#### HOW TO COMPLETE THIS TASK
Lines with the string "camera" are to be identified in the listing and copied.

#### DATASET EXCERPT
Segment Open
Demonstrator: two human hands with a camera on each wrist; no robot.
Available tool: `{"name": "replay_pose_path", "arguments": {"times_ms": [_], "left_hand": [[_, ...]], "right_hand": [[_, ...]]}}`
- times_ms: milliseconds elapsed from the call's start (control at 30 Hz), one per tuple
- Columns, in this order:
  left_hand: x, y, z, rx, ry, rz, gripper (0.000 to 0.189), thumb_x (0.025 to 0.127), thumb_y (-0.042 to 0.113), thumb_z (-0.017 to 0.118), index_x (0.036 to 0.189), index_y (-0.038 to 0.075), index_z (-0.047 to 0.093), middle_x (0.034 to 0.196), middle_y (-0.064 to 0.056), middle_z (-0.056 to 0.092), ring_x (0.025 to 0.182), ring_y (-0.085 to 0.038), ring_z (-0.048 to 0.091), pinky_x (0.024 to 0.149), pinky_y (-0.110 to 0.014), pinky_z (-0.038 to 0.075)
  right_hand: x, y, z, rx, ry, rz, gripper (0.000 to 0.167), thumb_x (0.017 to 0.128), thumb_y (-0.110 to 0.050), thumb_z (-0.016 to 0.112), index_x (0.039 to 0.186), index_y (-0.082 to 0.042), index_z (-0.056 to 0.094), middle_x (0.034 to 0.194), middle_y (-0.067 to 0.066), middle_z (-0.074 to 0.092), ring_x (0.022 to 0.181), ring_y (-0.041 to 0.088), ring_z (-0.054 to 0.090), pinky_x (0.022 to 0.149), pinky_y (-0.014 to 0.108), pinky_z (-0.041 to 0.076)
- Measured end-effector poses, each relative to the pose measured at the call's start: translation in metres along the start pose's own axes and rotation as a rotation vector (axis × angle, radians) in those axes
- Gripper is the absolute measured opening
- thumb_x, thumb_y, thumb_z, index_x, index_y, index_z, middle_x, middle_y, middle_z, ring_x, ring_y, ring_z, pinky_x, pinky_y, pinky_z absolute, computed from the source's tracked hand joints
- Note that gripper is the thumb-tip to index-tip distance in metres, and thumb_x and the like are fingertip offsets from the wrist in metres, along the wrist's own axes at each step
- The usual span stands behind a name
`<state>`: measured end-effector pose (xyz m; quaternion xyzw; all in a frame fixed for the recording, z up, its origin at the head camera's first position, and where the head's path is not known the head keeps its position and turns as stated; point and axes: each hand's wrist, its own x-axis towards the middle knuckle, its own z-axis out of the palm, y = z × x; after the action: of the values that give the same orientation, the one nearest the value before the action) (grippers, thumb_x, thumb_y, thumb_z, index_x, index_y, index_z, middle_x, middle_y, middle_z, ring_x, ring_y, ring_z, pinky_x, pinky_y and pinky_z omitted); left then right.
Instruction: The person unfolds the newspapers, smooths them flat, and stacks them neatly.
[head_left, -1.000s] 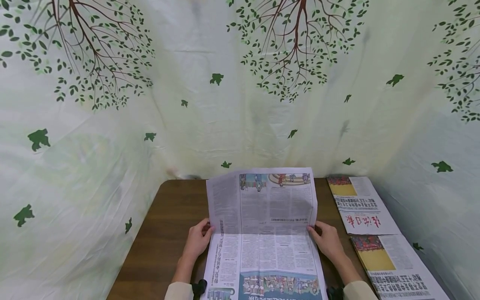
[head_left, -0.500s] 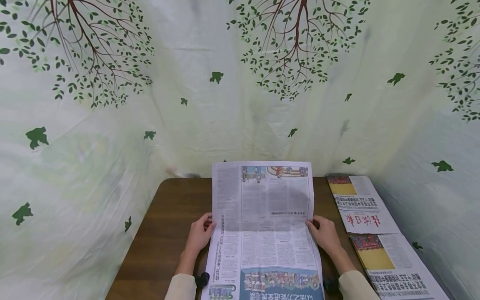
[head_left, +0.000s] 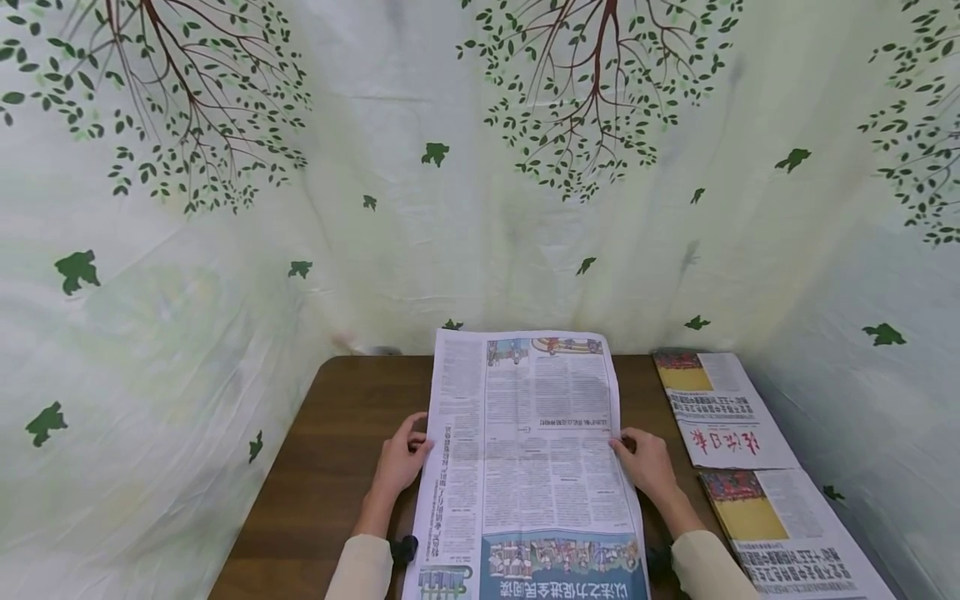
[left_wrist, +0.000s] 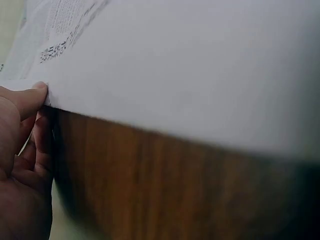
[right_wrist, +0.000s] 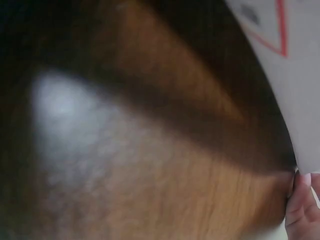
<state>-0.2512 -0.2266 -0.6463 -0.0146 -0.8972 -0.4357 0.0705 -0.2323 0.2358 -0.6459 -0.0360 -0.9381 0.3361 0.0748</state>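
Note:
An unfolded newspaper sheet [head_left: 540,467] stretches between my two hands above the brown table, its far end reaching past the table's back edge in the head view. My left hand [head_left: 399,458] pinches the left edge about halfway along. In the left wrist view the thumb [left_wrist: 35,97] of that hand lies on top of the paper, with fingers curled below. On the opposite edge, my right hand [head_left: 647,463] pinches the paper between thumb and fingers. The right wrist view shows those fingertips [right_wrist: 301,181] at the paper's edge.
Two folded newspapers lie along the table's right side, one farther back [head_left: 731,417] and one nearer [head_left: 795,533]. The dark wooden table [head_left: 337,433] shows on the left. A pale curtain [head_left: 525,250] printed with trees and leaves hangs behind and at both sides.
The far half of the newspaper has straightened and brightened, and its top edge looks narrower. Both hands have shifted slightly away from the body, still pinching the edges.

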Motion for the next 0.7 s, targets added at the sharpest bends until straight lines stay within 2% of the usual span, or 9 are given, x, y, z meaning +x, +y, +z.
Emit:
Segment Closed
#### EXERCISE SOLUTION
Demonstrator: two human hands with a camera on each wrist; no robot.
`<state>`: measured end-effector pose (xyz m; quaternion xyzw; all in a frame fixed for the recording, z up, its origin at the head camera's first position, and where the head's path is not known the head keeps its position and turns as stated; point and axes: each hand's wrist, its own x-axis towards the middle knuckle, its own z-axis out of the palm, y = z × x; after the action: of the values that give the same orientation, the one nearest the value before the action) (grippers, thumb_x, thumb_y, thumb_z, index_x, index_y, index_z, middle_x, middle_y, middle_z, ring_x, ring_y, ring_z, pinky_x, pinky_y and pinky_z omitted); left then right.

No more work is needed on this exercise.